Aujourd’hui, « Budweiser Budvar » est une entreprise publique tchèque. Cependant, malgré de nombreux démentis, il semble prévu depuis longtemps de transformer la société en société anonyme et de la privatiser.
La Pardál
En 2004, la brasserie « Budweiser Budvar » introduit pour le marché local une bière brune, qu’elle commercialise à partir de 2007 sous la marque Pardál. Vendue au début uniquement dans le sud de la Bohême, puis dans tout le pays, par la suite exporter à partir de 2013.
La Pardál se caractérise par un goût amer plein. Un mélange de houblon Žatec est utilisé pour la production. La couleur de la bière est ambrée en raison de l’association du malt bavarois et du caramel.
Restaurant-brasserie et pub
Depuis 1953, la « Budweiser Budvar » est servie dans de célèbres restaurant-brasseries comme le Masné krámy à České Budějovice (la ville de Budweis) ou dans le grand parc d’attractions Viennois dénommé le Prater. De tels établissements dédiés à la « Budweiser Budvar » se sont développé non seulement dans les villes tchèques, mais aussi à l’étranger.

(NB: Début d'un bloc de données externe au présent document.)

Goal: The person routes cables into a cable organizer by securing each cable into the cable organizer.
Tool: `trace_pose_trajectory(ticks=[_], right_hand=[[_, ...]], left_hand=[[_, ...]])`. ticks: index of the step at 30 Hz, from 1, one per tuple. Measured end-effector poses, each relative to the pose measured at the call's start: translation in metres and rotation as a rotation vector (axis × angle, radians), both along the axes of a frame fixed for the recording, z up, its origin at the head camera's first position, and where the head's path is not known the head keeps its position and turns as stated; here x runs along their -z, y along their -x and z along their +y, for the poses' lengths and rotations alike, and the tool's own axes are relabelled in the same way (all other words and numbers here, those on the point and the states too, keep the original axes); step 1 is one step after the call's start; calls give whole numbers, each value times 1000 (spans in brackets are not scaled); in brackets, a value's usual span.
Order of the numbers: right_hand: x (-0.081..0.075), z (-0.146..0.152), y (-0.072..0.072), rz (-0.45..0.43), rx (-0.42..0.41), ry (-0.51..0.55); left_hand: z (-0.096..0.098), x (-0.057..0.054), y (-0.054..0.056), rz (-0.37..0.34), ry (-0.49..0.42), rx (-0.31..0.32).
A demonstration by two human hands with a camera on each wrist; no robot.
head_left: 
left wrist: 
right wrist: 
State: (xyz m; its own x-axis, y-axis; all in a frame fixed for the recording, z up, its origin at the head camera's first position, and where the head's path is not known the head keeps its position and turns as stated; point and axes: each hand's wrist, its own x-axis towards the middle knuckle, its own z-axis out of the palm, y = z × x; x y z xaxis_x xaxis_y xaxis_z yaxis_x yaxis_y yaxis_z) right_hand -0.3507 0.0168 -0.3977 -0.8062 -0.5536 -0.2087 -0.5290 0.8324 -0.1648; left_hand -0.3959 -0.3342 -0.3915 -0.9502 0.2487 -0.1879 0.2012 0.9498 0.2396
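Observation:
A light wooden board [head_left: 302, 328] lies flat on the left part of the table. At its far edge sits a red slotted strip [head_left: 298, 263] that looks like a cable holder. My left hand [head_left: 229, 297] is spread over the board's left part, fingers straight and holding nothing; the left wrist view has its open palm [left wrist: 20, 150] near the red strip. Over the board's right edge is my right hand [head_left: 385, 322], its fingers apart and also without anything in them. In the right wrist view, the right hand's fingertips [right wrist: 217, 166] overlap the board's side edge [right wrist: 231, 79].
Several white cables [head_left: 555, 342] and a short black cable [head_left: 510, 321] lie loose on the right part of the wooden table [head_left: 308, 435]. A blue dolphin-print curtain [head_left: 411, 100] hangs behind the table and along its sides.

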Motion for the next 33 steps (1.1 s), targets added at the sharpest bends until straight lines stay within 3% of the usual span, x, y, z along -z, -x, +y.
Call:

Depuis 1998, « Budweiser Budvar » a développé de prestigieux bars Budvar, qui se caractérise par une décoration intérieure originale. En 2003, est créée la chaine de « Pub Budvarka » dont le premier s’est ouvert à l’hôtel Malý pivovar à České Budějovice (Budweis). Le concept de la chaîne de pubs s’adresse à tous ceux qui aiment l’ambiance agréable d’un pub à la fois traditionnel et moderne.

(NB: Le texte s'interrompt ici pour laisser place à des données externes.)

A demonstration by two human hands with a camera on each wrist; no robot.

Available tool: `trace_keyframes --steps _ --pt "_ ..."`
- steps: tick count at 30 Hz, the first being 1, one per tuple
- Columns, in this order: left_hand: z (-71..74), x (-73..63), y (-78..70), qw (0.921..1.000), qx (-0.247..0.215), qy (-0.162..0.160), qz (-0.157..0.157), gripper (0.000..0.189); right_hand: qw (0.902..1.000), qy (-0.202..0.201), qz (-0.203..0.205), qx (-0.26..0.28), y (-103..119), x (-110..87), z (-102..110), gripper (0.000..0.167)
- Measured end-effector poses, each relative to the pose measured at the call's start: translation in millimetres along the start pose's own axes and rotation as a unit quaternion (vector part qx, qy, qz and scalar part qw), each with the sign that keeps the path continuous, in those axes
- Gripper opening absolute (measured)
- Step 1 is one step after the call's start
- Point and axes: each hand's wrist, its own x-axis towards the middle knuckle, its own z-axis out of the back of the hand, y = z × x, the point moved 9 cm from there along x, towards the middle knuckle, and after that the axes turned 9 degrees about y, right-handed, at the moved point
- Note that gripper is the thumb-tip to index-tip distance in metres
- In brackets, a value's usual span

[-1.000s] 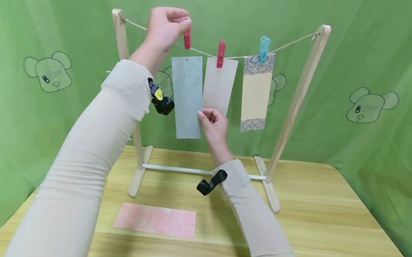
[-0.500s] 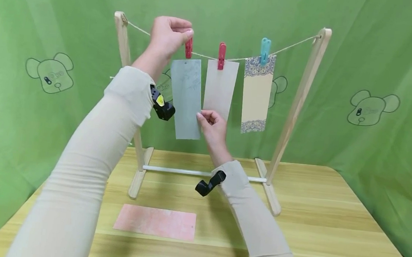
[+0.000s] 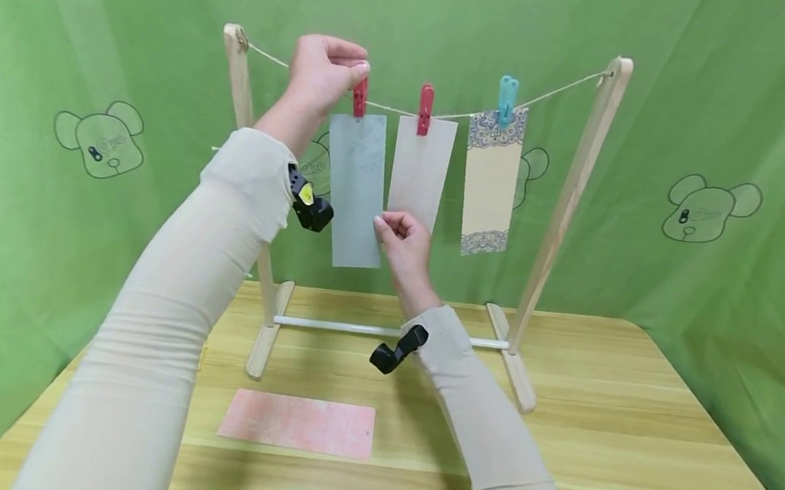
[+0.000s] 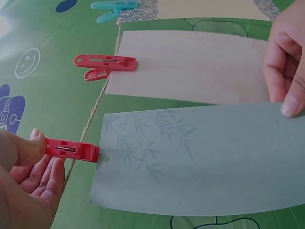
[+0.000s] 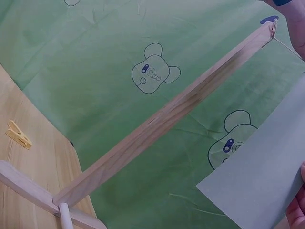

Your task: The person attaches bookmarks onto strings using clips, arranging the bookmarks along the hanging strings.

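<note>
My left hand [image 3: 320, 74] pinches the handle end of a red clothespin [image 4: 71, 150] on the twine line [image 4: 93, 114]. The clothespin's tip meets the top edge of a light blue card [image 4: 200, 167] with a leaf print, close by its small hole. My right hand [image 3: 408, 250] pinches that card's lower right edge between thumb and fingers, and the card hangs nearly upright. Beside it a pale whitish card [image 3: 421, 165] hangs from a second red clothespin [image 3: 425, 111]. Farther right, a teal clothespin [image 3: 506, 102] holds a cream card [image 3: 489, 183] with blue patterned ends.
A wooden rack with a right post [image 3: 570, 199] and a white crossbar [image 3: 335, 325] carries the line. On the wooden table [image 3: 634, 458] lies a pink card [image 3: 297, 424] in front of the rack. A yellow clothespin [image 5: 19, 135] lies near the rack's left foot. Green cloth hangs behind.
My left hand has come down with the red clothespin, bringing its tip from above the light blue card to the card's top edge. My right hand has stayed almost still on the card.
</note>
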Motion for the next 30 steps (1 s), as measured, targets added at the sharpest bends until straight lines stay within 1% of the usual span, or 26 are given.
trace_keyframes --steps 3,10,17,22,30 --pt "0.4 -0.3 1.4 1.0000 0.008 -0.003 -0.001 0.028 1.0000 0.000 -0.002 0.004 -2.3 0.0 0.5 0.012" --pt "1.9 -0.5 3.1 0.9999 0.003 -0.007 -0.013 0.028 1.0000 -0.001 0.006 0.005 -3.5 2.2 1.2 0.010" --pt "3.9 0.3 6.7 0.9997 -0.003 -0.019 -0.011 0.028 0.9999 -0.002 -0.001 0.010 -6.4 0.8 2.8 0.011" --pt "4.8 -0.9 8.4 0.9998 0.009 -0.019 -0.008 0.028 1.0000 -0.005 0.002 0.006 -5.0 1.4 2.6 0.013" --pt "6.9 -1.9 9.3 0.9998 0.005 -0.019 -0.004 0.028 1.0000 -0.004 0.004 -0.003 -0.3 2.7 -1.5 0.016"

Litiges relatifs à la marque
Il existe des litiges avec la société américaine Anheuser-Busch depuis 1907 concernant l’utilisation de la marque Budweiser.
En juillet 2010, la Cour de justice européenne a finalement statué qu’Anheuser-Busch ne pouvait pas faire protéger sa marque « Budweiser » dans l’UE, car la brasserie tchèque détenait les droits les plus anciens sur le nom et détenait déjà légalement les droits de marque dans certains pays de l’UE.
À la suite de ces nombreux litiges, « Budweiser Budvar » est vendu en Amérique du Nord sous la marque « Czechvar » et « American Budweiser » sous le nom de « Bud » dans toute l’Union européenne, sauf au Royaume-Uni et en Irlande, où les deux produits sont vendus.
Entre 2000 et 2012, 173 litiges et procédures administratives ont été définitivement clos, dont « Budweiser Budvar » a remporté 120 affaires et 10 litiges se sont soldés par une conciliation ou un match nul. Grâce aux enregistrements des marques « BUDWEISER » ou « BUDWEISER BUDVAR », qui appartiennent à « Budweiser Budvar », la multinationale américaine ne peut pas utiliser sa marque phare « BUDWEISER » dans près de 70 pays.
En 2012, Anheuser-Busch a réussi un coup d’éclat en reprenant les droits d’exploitation de la marque « Budweiser Bürgerbräu » dont son propriétaire, Harvestor propriétaire de la « brasserie Samson » avait précédemment sous-traité la production. Bien que celle-ci soit la marque la plus ancienne exploitée en Tchéquie, c’est « Budweiser Budvar » qui détient les droits de marque qu’elle a déposé en premier. Toute fois, les deux marques revendiquent l’utilisation commerciale.
Au cours de son histoire, les nombreux changements de forme juridique de la société « Budweiser Budvar » pourrait rendre plus difficile sa position dans les litiges juridiques internationaux concernant la marque Budweiser avec Anheuser Busch, car la continuité de l’identité juridique de la société pourrait être remise en question.